So he, as a historian, learned I think 13 languages, and he actually taught me German in three months. So I could study Germany 1917 to '23, which was his special subject. This expanding of people’s knowledge and skillsets enable us to look at serious issues in a serious way. Okay, so jumping just slightly ahead, I’ve called this next slide Dinner for Three, very often, if you know a bit about the history of Israel and Palestine, and of Arab world, one talks about the Sykes-Picot Treaty and its support forerunner of the Balfour Declaration. But what often people don’t realise is it’s actually the so off Sazanov-Sykes-Picot treaty, 'cause it was a meeting between the Russians, the French, and the British, and it was a full specification for dismemberment of the Arab, sorry, the Ottoman Empire. And what would’ve happened is that Anatolia was to become the Turkey rump, as one might call it, it had maps showing that Russia was going to take over Constantinople and the Straits, Armenia and to Kurdistan, which makes a lot of sense, 'cause that was really what Russia was intending to achieve going back to the late 18th century. Interestingly enough, on the map that McMeekin provides, the Western Palestine, which is frankly a line through Jerusalem, a north-south Jerusalem axis, the Western Palestine is designated as to be internationally determined, which obviously means that they couldn’t carve up satisfactorily who was going to be in control. The British were to have control of what I call Trans-Jordan, which is both the West and the East Bank. This is to the east of the international area. So Palestine itself was to be carved up between the great powers, that even west of the Jordan, you’ve got two entities or areas. And then on the East Bank, the Trans-Jordan, the East Bank of the Jordan, that is also a British area.

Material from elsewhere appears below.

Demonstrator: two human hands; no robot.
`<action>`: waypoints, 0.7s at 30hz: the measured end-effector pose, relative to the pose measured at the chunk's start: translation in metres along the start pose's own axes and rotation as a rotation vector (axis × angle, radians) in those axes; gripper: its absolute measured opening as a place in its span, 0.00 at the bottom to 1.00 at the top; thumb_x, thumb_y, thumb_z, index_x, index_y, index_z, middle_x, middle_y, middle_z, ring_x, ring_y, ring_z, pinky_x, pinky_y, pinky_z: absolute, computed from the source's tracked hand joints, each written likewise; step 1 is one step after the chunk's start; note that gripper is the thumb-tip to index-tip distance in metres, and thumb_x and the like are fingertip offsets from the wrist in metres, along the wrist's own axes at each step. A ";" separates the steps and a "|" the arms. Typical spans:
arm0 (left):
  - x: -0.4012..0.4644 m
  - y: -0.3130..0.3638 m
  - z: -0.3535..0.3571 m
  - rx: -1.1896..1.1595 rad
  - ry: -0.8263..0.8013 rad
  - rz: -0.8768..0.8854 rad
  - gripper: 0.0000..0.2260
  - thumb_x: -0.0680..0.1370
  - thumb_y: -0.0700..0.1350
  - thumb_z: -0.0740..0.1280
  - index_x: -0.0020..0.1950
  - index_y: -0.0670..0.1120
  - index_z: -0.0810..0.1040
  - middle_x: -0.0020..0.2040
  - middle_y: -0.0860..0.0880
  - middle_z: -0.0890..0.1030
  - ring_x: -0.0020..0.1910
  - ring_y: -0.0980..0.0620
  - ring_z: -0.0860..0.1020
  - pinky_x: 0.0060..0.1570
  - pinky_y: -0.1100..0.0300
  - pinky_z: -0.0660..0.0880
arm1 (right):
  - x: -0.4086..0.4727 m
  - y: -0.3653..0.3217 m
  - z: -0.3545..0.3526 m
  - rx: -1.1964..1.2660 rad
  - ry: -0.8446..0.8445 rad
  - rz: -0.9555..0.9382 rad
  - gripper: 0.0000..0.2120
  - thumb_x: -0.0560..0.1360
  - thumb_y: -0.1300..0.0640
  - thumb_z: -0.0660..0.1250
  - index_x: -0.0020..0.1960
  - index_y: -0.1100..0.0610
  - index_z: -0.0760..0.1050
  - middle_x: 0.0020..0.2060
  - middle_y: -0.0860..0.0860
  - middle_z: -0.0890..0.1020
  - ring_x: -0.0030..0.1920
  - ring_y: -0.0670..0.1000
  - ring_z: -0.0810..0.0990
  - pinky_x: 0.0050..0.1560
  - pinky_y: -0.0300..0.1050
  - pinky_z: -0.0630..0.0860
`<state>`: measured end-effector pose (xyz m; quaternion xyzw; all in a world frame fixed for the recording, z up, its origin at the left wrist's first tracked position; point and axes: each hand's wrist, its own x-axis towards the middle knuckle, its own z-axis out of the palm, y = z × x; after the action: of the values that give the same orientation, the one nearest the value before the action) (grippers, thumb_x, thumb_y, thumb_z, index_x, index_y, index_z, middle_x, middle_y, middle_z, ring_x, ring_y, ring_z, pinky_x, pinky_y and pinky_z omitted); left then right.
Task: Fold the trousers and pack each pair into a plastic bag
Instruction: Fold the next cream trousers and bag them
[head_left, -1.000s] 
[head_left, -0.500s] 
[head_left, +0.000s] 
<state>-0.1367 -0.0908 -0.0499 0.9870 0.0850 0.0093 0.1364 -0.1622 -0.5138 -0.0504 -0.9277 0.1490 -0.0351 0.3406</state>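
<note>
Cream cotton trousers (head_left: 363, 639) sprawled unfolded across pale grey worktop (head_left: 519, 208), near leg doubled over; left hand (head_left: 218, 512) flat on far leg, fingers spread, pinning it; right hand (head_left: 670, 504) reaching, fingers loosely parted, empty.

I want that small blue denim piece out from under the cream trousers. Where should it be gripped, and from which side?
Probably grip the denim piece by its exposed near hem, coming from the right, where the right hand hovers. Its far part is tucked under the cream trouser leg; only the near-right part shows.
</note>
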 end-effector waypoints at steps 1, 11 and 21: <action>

And then we have going down the Euphrates, Tigris and Euphrates, an area called Mesopotamia, which the British are to have total control of the reason being that it was the best connection to British India. Britain was very much concerned about the Muslim world, in particular, the large numbers of Muslims in India, and the British army in Mesopotamia was largely Indian soldiers. Then the French were to be given Syria and something called Cilicia, which is really Lebanon, and an area of what is now Southeastern Turkey. And something that the British later observed. And so did in fact the Turks that first of all these areas called Mesopotamia, Cilicia didn’t exist. They were all made up by the imperial powers. And the second point is that actually the French participation in the Ottoman front was very small. And sometimes the British in negotiating with the Ottomans were asking themselves, why on earth are the French involved in these final arrangements, of which they have very little to that, there was very little participation. Okay, so this is a quick slide on the Southern Front. And the truth is, is the Southern Front was no walkover for the Allies. In fact, it was very slow. Some of it was incredibly disastrous, like the Dardanelles, the move up the Mesopotamian, the Euphrates and the Tigress in Mesopotamia was very slow. Well, in 1915 the Turks invaded Sinai. The British campaign to take the Sinai and to move north of Rafah was incredibly slow. By the time we get to 1917, Gaza is taken over, Jerusalem is taken in December, 1917. And then after that, apart from some activity at Megiddo on the West Bank, nothing really happens apart from an Arab revolt in the South. But nothing really happens on the Ottoman Front for the British because they transfer a lot of their resources to the Western Front.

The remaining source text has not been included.